*Task item*: Line by line, set down all the data below exactly, omitting any picture.

*Supplied material*:
+ + + + +
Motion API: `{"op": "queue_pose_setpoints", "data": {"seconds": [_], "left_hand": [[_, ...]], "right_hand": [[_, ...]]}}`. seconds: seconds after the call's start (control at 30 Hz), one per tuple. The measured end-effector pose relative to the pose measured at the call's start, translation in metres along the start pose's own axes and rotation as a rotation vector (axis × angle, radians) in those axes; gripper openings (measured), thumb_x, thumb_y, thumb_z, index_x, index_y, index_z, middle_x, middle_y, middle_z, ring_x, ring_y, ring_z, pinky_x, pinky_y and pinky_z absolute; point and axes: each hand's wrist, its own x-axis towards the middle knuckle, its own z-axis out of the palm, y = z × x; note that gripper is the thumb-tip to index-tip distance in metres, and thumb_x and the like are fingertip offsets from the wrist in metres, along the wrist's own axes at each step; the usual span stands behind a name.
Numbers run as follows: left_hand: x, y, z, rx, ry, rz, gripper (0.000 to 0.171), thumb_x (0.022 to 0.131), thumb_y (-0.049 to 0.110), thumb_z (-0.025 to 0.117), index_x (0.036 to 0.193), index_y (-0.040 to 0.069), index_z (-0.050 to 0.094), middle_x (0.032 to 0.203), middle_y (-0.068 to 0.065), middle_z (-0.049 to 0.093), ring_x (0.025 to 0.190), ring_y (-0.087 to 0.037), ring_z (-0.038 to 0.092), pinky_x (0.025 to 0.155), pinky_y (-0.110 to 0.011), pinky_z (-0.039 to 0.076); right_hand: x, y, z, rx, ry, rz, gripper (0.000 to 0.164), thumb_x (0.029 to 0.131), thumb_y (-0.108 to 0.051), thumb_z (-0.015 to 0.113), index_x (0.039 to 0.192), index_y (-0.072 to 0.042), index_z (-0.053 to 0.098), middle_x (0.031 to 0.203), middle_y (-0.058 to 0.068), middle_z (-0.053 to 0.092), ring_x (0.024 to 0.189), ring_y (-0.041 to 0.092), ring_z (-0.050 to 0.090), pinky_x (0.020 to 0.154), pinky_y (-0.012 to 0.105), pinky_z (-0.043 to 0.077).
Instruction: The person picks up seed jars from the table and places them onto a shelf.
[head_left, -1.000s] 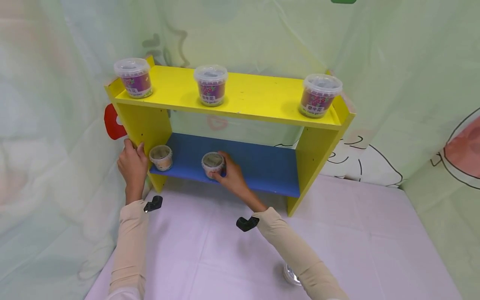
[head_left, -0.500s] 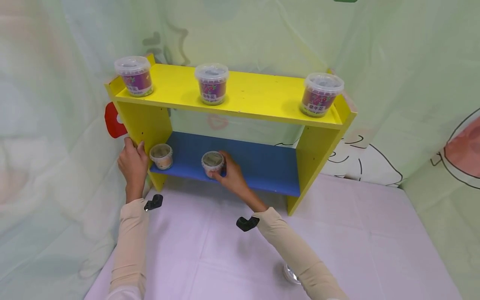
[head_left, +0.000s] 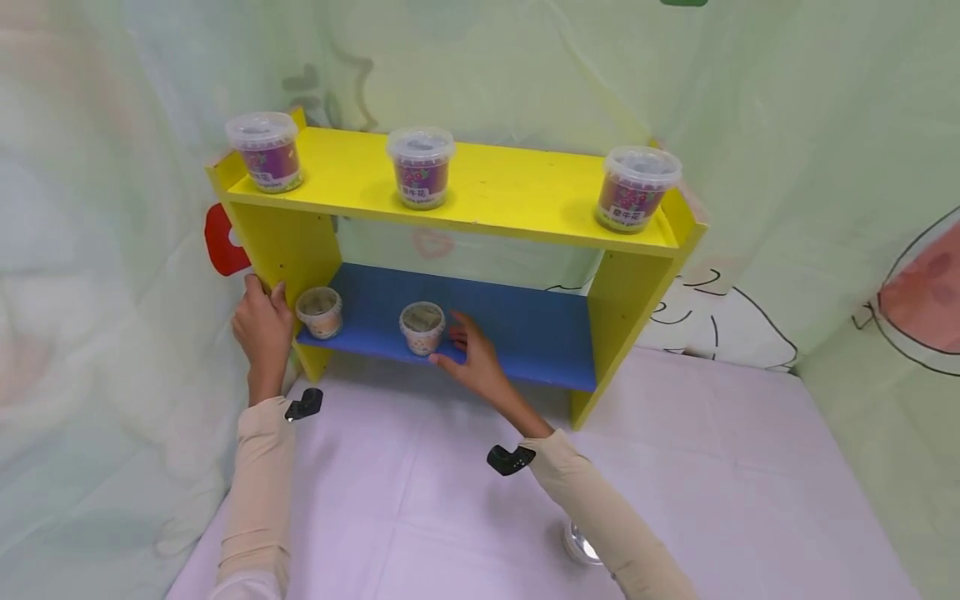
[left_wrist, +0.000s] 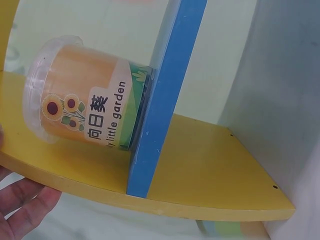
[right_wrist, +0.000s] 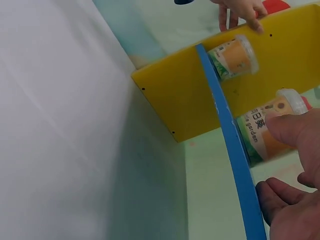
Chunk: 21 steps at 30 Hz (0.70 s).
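Note:
In the head view my left hand point(head_left: 264, 321) holds the front edge of the shelf unit's left yellow side panel point(head_left: 288, 262). Beside it on the blue lower shelf point(head_left: 517, 329) stands a lidded clear plastic tub point(head_left: 320, 313); the left wrist view shows its orange sunflower label. A similar tub point(head_left: 422, 328) stands upright near the middle of that shelf. My right hand point(head_left: 477, 360) is just right of this second tub, with thumb and fingers spread apart and nothing held. In the right wrist view the thumb point(right_wrist: 287, 129) overlaps the tub.
Three lidded tubs with purple labels stand on the yellow top shelf point(head_left: 510, 187): left point(head_left: 266, 158), middle point(head_left: 421, 171) and right point(head_left: 636, 190). Another clear container point(head_left: 581, 546) lies on the pale tablecloth point(head_left: 720, 467), partly behind the right sleeve. Printed cloth hangs around.
My right hand has let go of the middle tub and moved slightly to the right, its fingers spreading. The tub stays on the blue shelf. My left hand keeps its place on the side panel.

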Motion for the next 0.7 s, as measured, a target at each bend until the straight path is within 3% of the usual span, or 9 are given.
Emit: {"op": "queue_pose_setpoints", "data": {"seconds": [0.2, 0.43, 0.7], "left_hand": [[0.001, 0.001, 0.0, -0.01, -0.002, -0.012, 0.042, 0.103, 0.035, 0.046, 0.122, -0.003, 0.048, 0.103, -0.026, 0.063, 0.092, -0.044, 0.059, 0.086, -0.052, 0.051], [0.002, 0.001, -0.003, -0.02, -0.011, -0.01, 0.045, 0.103, 0.038, 0.044, 0.122, -0.002, 0.048, 0.102, -0.026, 0.063, 0.093, -0.044, 0.06, 0.086, -0.052, 0.052], [0.0, 0.002, -0.003, -0.014, -0.013, -0.016, 0.046, 0.103, 0.038, 0.044, 0.123, -0.003, 0.048, 0.102, -0.026, 0.063, 0.089, -0.044, 0.059, 0.083, -0.052, 0.05]], "right_hand": [[-0.017, 0.002, -0.015, -0.031, -0.01, -0.063, 0.069, 0.086, -0.005, 0.072, 0.141, 0.012, 0.035, 0.128, 0.033, 0.055, 0.121, 0.043, 0.055, 0.104, 0.048, 0.046], [-0.036, 0.005, -0.028, -0.08, -0.049, -0.142, 0.056, 0.089, -0.007, 0.069, 0.136, 0.011, 0.045, 0.134, 0.029, 0.054, 0.123, 0.039, 0.055, 0.104, 0.048, 0.046], [-0.057, 0.014, -0.043, -0.062, -0.007, -0.238, 0.04, 0.088, -0.001, 0.069, 0.124, 0.01, 0.057, 0.125, 0.026, 0.061, 0.119, 0.038, 0.058, 0.1, 0.049, 0.048]]}}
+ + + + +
*Response to this task*:
Motion API: `{"op": "queue_pose_setpoints", "data": {"seconds": [_], "left_hand": [[_, ...]], "right_hand": [[_, ...]]}}`. seconds: seconds after the call's start (control at 30 Hz), one per tuple. The measured end-effector pose relative to the pose measured at the call's start, translation in metres along the start pose's own axes and rotation as a rotation vector (axis × angle, radians) in those axes; gripper openings (measured), thumb_x, thumb_y, thumb_z, index_x, index_y, index_z, middle_x, middle_y, middle_z, ring_x, ring_y, ring_z, pinky_x, pinky_y and pinky_z absolute; point and axes: each hand's wrist, its own x-axis towards the middle knuckle, its own z-axis out of the palm, y = z × x; note that gripper is the thumb-tip to index-tip distance in metres, and thumb_x and the like are fingertip offsets from the wrist in metres, along the wrist's own axes at each step; the usual span stands behind a name.
Numbers run as follows: left_hand: x, y, z, rx, ry, rz, gripper (0.000 to 0.171), thumb_x (0.022 to 0.131), thumb_y (-0.049 to 0.110), thumb_z (-0.025 to 0.117), index_x (0.036 to 0.193), index_y (-0.040 to 0.069), index_z (-0.050 to 0.094), middle_x (0.032 to 0.203), middle_y (-0.068 to 0.065), middle_z (-0.049 to 0.093), ring_x (0.025 to 0.190), ring_y (-0.087 to 0.037), ring_z (-0.038 to 0.092), pinky_x (0.025 to 0.155), pinky_y (-0.110 to 0.011), pinky_z (-0.039 to 0.076); right_hand: x, y, z, rx, ry, rz, gripper (0.000 to 0.164), thumb_x (0.029 to 0.131), thumb_y (-0.108 to 0.051), thumb_z (-0.015 to 0.113), index_x (0.039 to 0.192), index_y (-0.072 to 0.042), index_z (-0.053 to 0.098), middle_x (0.031 to 0.203), middle_y (-0.058 to 0.068), middle_z (-0.053 to 0.092), ring_x (0.024 to 0.189), ring_y (-0.041 to 0.092), ring_z (-0.050 to 0.090), pinky_x (0.020 to 0.154), pinky_y (-0.012 to 0.105), pinky_z (-0.043 to 0.077).
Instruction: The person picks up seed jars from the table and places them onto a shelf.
[head_left, -1.000s] 
[head_left, -0.500s] 
[head_left, +0.000s] 
[left_wrist, +0.000s] 
[right_wrist, +0.000s] 
Chunk: 21 steps at 30 Hz (0.70 s).
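Note:
In the head view my left hand point(head_left: 264, 321) holds the front edge of the shelf unit's left yellow side panel point(head_left: 288, 262). Beside it on the blue lower shelf point(head_left: 517, 329) stands a lidded clear plastic tub point(head_left: 320, 313); the left wrist view shows its orange sunflower label. A similar tub point(head_left: 422, 328) stands upright near the middle of that shelf. My right hand point(head_left: 477, 360) is just right of this second tub, with thumb and fingers spread apart and nothing held. In the right wrist view the thumb point(right_wrist: 287, 129) overlaps the tub.
Three lidded tubs with purple labels stand on the yellow top shelf point(head_left: 510, 187): left point(head_left: 266, 158), middle point(head_left: 421, 171) and right point(head_left: 636, 190). Another clear container point(head_left: 581, 546) lies on the pale tablecloth point(head_left: 720, 467), partly behind the right sleeve. Printed cloth hangs around.
My right hand has let go of the middle tub and moved slightly to the right, its fingers spreading. The tub stays on the blue shelf. My left hand keeps its place on the side panel.
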
Motion for the next 0.7 s, as measured, a target at each bend until the straight path is within 3% of the usual span, or 9 are given.
Emit: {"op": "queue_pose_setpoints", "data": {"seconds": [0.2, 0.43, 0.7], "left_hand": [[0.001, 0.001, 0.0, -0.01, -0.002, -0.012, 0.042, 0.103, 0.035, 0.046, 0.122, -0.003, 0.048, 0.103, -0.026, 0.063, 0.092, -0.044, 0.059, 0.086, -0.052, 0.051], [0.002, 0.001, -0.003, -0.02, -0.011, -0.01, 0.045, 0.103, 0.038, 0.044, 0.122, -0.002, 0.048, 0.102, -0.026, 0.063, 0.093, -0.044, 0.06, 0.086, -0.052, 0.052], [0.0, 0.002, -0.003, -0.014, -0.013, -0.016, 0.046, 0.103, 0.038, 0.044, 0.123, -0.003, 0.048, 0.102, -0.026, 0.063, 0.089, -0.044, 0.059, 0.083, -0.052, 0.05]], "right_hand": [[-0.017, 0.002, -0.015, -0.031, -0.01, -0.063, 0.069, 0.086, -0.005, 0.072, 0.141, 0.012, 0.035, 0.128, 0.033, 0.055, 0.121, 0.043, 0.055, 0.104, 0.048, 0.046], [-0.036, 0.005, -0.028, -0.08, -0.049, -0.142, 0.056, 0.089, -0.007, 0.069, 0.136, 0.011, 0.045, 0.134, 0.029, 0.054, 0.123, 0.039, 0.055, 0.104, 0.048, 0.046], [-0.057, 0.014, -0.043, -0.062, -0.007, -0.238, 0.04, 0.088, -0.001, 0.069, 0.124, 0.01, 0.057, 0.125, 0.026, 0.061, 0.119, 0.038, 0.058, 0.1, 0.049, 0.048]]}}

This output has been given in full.